Show whole topic Nov 11, 2008 9:44 pm
mague Offline
Developer
Registered since: Dec 29, 2007
Location: Hungary


Subject: Re: M.A.X. source is lost to Interplay
I also tried to get some information about the topic from the original developers. I won't mention full names, just initials.

C. T. said:
"Sorry, the source code for MAX is lost or unavailable. We've already tried looking for it."

C. N. said:
"I'm afraid I don't have it or know anyone that would any longer. All the Interplay members have moved on and once the projects are done the only copies of the source code would have been with the interplay archives, if they still exist. Sorry."

G. S. said:
"No, I don't have the source code to MAX, though I get asked that sort of question about past projects periodically.

As I recall, the source was fairly quirky. We had libraries from Fallout for some of the user interface / windowing system, and a significant number of assembler modules. We used a command-line C compiler, the name of which escapes me right now, but it wasn't either Microsoft's or Borland's. I think it may have been GCC, in fact, but I'm not sure. Frankly, the source was a mess, and wouldn't port very easily.

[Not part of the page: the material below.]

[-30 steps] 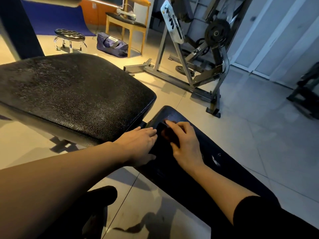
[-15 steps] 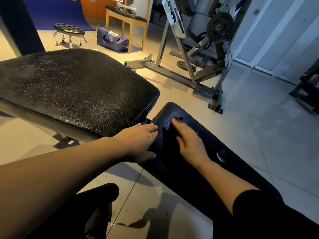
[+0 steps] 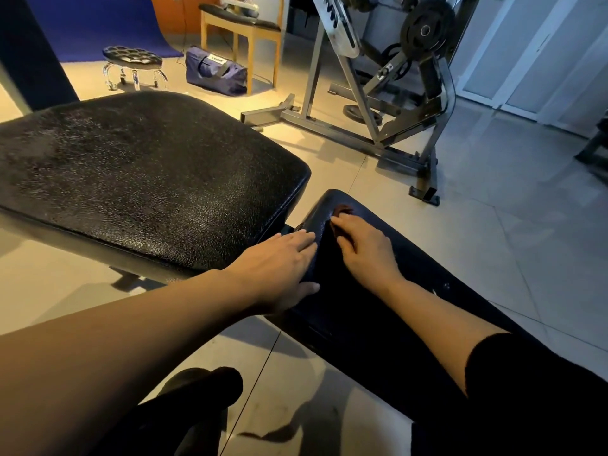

Multiplayer was rather TCP/IP unfriendly, because it was frame-locked and didn't deal with delays in transmission very well. Internet play was still very new at the time, and we thought strictly in terms of LAN play. I think you'd have to re-design that from the ground up to get something reliable.

Honestly, the most you'd find useful to salvage would probably be core game logic and AI, since those are hard to reverse engineer. Unfortunately, I can't help you even with that."

Some additional information:
- the user interface / windowing system that G.S. mentioned is the GNW, a user interface and OS-abstraction library, which supports such titles as Fallout & MAX. It was developed by Timothy (Tim) Cain.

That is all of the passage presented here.